A U.S. cruise missile attack against Syria seems an increasing likelihood after evidence points to Syria’s government using a deadly chemical weapons attack against rebels.
President Obama met on Saturday with his security officials, discussing the range of options available if its proven that Syria engaged in chemical warfare. Though Obama has cautioned against a quick intervention onto the Syrian civil war, some kind of military action seems likely.

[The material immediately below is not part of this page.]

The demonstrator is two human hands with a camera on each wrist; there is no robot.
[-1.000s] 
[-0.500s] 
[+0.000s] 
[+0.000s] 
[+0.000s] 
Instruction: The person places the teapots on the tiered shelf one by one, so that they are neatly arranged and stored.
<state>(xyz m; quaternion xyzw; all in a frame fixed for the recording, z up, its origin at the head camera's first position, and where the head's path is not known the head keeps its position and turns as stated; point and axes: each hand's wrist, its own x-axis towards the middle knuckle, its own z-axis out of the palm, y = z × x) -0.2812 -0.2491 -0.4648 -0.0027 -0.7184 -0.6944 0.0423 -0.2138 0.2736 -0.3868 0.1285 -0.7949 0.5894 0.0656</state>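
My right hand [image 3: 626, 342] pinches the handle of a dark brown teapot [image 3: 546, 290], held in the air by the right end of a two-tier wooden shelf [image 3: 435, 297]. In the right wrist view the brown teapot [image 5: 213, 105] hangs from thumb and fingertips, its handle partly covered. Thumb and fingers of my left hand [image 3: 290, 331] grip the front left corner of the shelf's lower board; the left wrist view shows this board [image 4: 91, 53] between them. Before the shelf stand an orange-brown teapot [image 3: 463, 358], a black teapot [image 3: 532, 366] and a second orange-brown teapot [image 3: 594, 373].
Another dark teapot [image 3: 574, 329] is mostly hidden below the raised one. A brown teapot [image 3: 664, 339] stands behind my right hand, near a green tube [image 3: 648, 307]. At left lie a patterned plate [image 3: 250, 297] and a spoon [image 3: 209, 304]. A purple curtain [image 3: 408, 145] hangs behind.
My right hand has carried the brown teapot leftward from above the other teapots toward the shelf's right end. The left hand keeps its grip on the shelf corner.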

Obama reached out to British Prime Minister David Cameron, the president’s first contact with a foreign leader about Syria. A statement from Cameron’s office said both he and Obama were very concerned about the possibility of chemical warfare being used against the Syrian people.
Cameron’s office added that Syrian President Bashar Assad’s efforts to keep U.N. investigators way from the area suggests he has “something to hide.”
This week there were reports that the Syrian government unleashed a chemical attack in a suburb of Damascus. More than 3,000 people were hospitalized in the attack and close to 355 died, said the international aid group Doctors without Borders.
The Syrian government officially denies the claims. Assad has also warned that foreign intervention in Syria’s civil war would result in chaos in the Middle East.
Reports this weekend said the U.S. was preparing a cruise missile attack against Syria. But it would need approval from President Obama first.
“If the U.S. goes in and attacks another country, without a U.N. mandate and without clear evidence that can be presented,” the president told CNN, “then there are questions in terms of whether international law supports it — ‘do we have the coalition to make it work?’ Those are considerations that we have to take into account.”
Experts believe a U.S. cruise missile attack against Syria would not be intended to overthrow Assad, but instead convince him that his use of chemical weapons won’t be tolerated. Such an attack would also allow the U.S. to intervene without actually putting boots on the ground.